## What to produce:
Without any of the pictures, set down the data below exactly.

[Exercise data Boundary: Start]

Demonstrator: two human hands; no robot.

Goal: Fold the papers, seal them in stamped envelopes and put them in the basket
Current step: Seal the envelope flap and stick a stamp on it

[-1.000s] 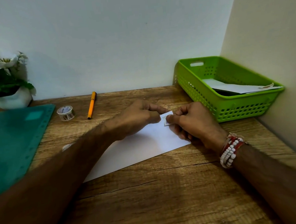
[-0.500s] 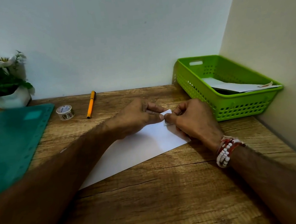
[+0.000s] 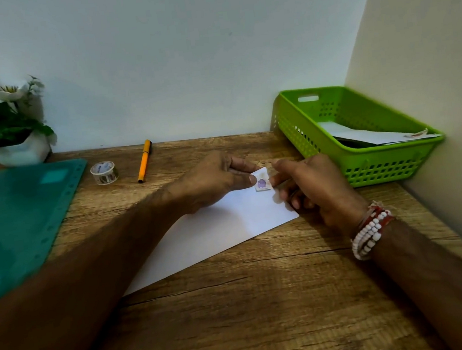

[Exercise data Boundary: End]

## Task output:
Demonstrator: two human hands; no robot.

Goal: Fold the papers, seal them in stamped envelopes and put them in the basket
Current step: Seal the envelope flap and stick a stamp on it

[-1.000s] 
[-0.500s] 
[+0.000s] 

This concludes the output for the exercise.